US Secretary of State Mike Pompeo said the consulate general, a separate office which handled dealings with the Palestinians, would be replaced by a new Palestinian Affairs Unit inside the controversial new US embassy in Jerusalem.
The move will make the US ambassador to Israel, David Friedman, who is reviled by Palestinians over his support for Israeli settlements in the West Bank, the main interlocutor with the Palestinian leadership.
The change, quickly condemned by the Palestinians, follows a series of setbacks for them at the hands of President Donald Trump, who has turned US policy sharply toward Israel.
Pro-Israel advocates hailed the decision, saying it confirmed the US recognized the whole of Jerusalem as part of Israel.
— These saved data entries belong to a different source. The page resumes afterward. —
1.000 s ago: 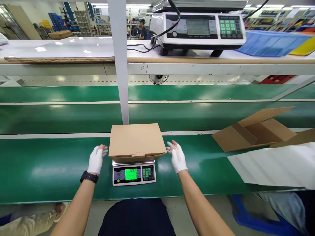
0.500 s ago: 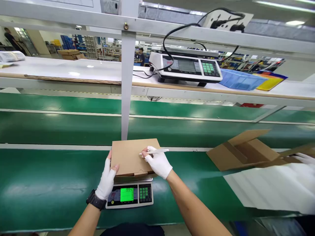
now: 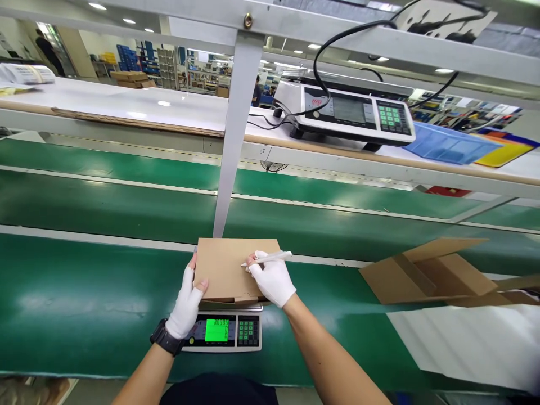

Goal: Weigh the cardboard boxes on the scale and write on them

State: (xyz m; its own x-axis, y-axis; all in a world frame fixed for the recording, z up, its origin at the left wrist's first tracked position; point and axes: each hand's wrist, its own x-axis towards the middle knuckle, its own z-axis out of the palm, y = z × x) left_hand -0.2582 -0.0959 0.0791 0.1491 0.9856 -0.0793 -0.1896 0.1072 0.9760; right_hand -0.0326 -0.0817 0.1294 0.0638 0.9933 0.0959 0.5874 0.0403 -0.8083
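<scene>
A closed brown cardboard box (image 3: 228, 270) lies on a digital scale (image 3: 248, 350) whose display glows green. My left hand (image 3: 185, 301), in a white glove with bare fingertips, grips the box's left edge, thumb on the lid and fingers along the side. Between the fingers of my right hand (image 3: 274, 281), gloved the same way, is a slim white pen (image 3: 274, 257). Its tip points at the lid; whether it touches I cannot tell. No writing shows on the lid. A dark watch sits on my left wrist.
Green conveyor belt (image 3: 105, 304) runs under the scale. To the right stand an open carton (image 3: 405, 275) and blurred white sheets (image 3: 468, 343). Behind the box rises a metal post (image 3: 238, 124). The shelf above carries another scale (image 3: 346, 112) and a blue bin (image 3: 455, 143).
My view has tilted and shifted a little. The scale's reading has changed. A gloved hand of another person by the carton is no longer visible. My hands keep their holds on box and pen.
</scene>
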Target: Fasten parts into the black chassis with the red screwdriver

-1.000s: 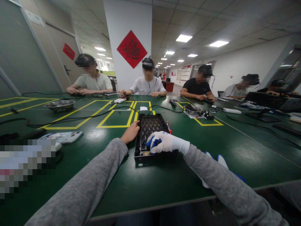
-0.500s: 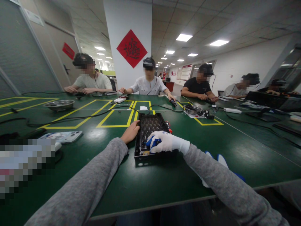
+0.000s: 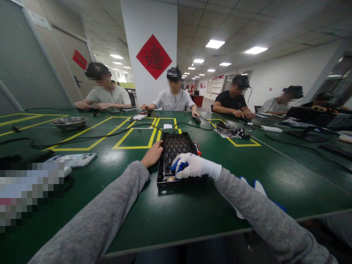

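The bare left hand (image 3: 152,154) lies along the left wall of the black case (image 3: 170,184), its fingers loosely bent. The case sits uncovered on the green table (image 3: 143,220), parts inside, including a tan block (image 3: 170,179). The gloved right hand (image 3: 191,167) curls low within; its grip, and how much remains, I can't tell.

Gloved right hand (image 3: 191,165): fingertips obscured inside black case (image 3: 167,184); anything held, indeterminate. Case interior, near right: covered by same. White-and-blue glove (image 3: 260,188), right: partly behind right sleeve (image 3: 264,214). Right sleeve, left sleeve (image 3: 101,216): cropped, lower edge. Pixelated object (image 3: 30,194), near left: cropped, unidentifiable.
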A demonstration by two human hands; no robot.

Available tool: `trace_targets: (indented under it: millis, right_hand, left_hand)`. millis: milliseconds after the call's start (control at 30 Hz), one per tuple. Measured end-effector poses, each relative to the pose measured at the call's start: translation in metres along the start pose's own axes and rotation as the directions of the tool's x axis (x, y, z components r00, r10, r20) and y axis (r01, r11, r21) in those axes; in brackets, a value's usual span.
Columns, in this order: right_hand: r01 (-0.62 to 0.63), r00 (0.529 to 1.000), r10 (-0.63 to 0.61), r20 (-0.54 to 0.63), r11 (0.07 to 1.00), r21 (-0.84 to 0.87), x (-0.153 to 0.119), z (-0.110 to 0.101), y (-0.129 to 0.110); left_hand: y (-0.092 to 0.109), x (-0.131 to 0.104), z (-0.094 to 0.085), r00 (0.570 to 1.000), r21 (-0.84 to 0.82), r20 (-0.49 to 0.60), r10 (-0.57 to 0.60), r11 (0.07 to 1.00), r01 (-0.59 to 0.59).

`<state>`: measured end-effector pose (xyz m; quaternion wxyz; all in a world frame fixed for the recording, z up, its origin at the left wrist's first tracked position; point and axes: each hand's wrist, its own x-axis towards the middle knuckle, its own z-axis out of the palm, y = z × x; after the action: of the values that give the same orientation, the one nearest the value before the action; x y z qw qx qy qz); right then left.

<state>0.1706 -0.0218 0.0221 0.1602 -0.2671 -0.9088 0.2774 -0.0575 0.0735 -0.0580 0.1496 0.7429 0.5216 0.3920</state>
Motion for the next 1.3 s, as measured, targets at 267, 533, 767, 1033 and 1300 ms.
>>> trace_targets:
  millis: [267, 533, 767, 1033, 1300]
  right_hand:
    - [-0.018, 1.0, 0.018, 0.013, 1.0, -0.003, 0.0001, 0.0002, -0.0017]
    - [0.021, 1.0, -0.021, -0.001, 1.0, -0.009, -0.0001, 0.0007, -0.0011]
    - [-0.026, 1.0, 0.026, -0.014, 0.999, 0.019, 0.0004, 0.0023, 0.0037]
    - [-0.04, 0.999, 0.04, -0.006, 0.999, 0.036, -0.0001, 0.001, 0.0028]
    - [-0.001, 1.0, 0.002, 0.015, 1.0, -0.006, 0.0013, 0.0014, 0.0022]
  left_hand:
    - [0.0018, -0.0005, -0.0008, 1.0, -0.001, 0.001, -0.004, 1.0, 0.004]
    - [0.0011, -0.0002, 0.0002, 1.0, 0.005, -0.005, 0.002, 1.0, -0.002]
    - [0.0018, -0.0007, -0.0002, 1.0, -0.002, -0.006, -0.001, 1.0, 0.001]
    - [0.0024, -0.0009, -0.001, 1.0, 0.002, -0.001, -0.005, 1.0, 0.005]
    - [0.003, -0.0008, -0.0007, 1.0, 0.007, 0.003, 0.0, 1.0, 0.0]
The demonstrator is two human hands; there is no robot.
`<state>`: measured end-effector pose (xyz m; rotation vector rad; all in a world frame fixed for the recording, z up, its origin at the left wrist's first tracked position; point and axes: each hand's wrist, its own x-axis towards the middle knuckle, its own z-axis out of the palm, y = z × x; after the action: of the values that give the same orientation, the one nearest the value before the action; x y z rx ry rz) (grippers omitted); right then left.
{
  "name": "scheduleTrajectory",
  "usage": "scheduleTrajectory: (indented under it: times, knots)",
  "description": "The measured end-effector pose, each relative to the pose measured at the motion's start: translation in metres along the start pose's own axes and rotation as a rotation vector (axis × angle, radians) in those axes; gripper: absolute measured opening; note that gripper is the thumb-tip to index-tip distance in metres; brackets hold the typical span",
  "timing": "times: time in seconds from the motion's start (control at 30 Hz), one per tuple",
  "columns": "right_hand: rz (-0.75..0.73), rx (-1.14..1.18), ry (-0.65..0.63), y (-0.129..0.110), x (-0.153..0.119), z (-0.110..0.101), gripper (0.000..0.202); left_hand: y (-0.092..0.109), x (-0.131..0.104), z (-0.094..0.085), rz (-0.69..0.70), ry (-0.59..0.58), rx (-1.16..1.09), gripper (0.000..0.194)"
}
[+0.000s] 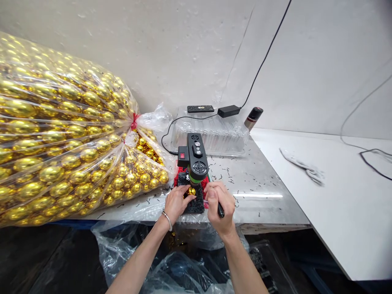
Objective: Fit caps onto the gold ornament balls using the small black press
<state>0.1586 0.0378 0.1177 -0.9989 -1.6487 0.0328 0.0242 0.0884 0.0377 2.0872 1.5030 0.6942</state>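
Note:
Under the head of a black device (198, 159) with a red switch sits a small gold ball (191, 191). My left hand (177, 201) has its thumb and fingers closed around the ball's left and near sides. A silver bracelet circles that wrist. Just right of the device, my right hand (219, 204) is wrapped round a black handle (221, 210), whose end sticks out of the fist. Beneath the ball lies a black textured pad (196, 205), with red material (206, 184) showing at its edges.
Large clear bags of gold balls (61, 143) fill the left. Behind the device are clear plastic trays (211, 136), a remote (200, 109), a power adapter (228, 111) and a dark bottle (254, 118). A glove (306, 167) lies right. Clear plastic (180, 269) hangs at the front edge.

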Motion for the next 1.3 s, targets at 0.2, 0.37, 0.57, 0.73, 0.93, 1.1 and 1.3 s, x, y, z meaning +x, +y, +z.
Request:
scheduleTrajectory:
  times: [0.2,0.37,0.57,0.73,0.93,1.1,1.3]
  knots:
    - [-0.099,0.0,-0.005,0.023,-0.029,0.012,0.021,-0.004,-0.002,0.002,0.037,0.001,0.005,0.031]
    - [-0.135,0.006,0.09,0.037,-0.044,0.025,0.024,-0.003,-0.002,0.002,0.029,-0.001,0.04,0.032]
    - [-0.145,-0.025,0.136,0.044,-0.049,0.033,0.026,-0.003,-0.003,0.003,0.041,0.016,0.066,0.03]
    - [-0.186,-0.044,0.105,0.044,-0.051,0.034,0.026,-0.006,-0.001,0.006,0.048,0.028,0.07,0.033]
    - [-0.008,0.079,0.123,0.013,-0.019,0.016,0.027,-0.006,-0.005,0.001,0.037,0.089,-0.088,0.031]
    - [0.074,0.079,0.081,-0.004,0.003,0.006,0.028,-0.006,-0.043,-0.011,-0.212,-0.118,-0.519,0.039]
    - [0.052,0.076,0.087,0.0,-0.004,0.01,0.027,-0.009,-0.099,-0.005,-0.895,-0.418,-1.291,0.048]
“This decision is driven by our global efforts to improve the efficiency and effectiveness of our operations. It does not signal a change of US policy,” Pompeo said in a statement.
He said the United States “continues to take no position” on how any peace deal between the Israelis and Palestinians would take shape.
The Palestinian leadership rejected Pompeo’s “efficiency” explanation.
The decision has “a lot to do with pleasing an ideological US team that is willing to disband the foundations of American foreign policy, and of the international system, in order to reward Israeli violations and crimes,” the Palestinians’ chief negotiator Saeb Erekat said.
“The Trump administration is part of the problem, not part of the solution,” he added.
International powers have for decades maintained separate and autonomous representations to Israel and the Palestinians on the basis of supporting the eventual creation of an independent Palestinian state.
They have insisted that the status of Jerusalem, which both the Israelis and Palestinians see as their capital, should be negotiated between the parties as part of any end deal.
Last December, Trump reversed longstanding US policy and recognized Jerusalem as the capital of Israel, prompting Palestinian president Mahmud Abbas to boycott his administration.
The embassy was officially transferred on May 14.
Since then, the Trump administration has forced the Palestinians to shutter their Washington mission and has slashed hundreds of millions of dollars in aid, in a bid to force them to the negotiating table.
Trump’s son-in-law Jared Kushner, alongside Friedman and peace envoy Jason Greenblatt, has been working for months on a still-secret peace proposal, which Palestinians fear will be overly one-sided toward Israel.
The move Thursday nearly closes off all direct diplomatic contacts between the United States and the Palestinians, analysts said.
Ofer Zalzberg of the International Crisis Group think-tank said the US would be the only major power without a separate, independent representative office for the Palestinians.
“Other countries have gone to great lengths to avoid having the same representatives to Israel and the Palestinian Authority,” he told AFP.
Robert Danin, a former senior US government official dealing with Israeli-Palestinian issues, said the move was a victory for “hard right partisans” who have sought to eliminate the Palestinian-focused consulate general “for decades.”
The consulate general “is THE eyes and ears into Palestinian politics and society. Its independence from US Embassy Israel provided Washington w/solid, unvarnished reporting and analysis,” he said on Twitter.
But Eugene Kontorovich, a law professor with the Jerusalem-based Kohelet Policy Forum and advocate for the embassy move, said the decision was more evidence the US considered Jerusalem to be fully part of Israel.
“This step confirms that the US recognizes the entire city as Israel’s capital,” he said.
State Department spokeswoman Heather Nauert defended the move, saying the new Palestinian Affairs Unit inside the embassy would maintain contacts with Palestinians in the West Bank, Gaza Strip and Jerusalem at the same level as before the change.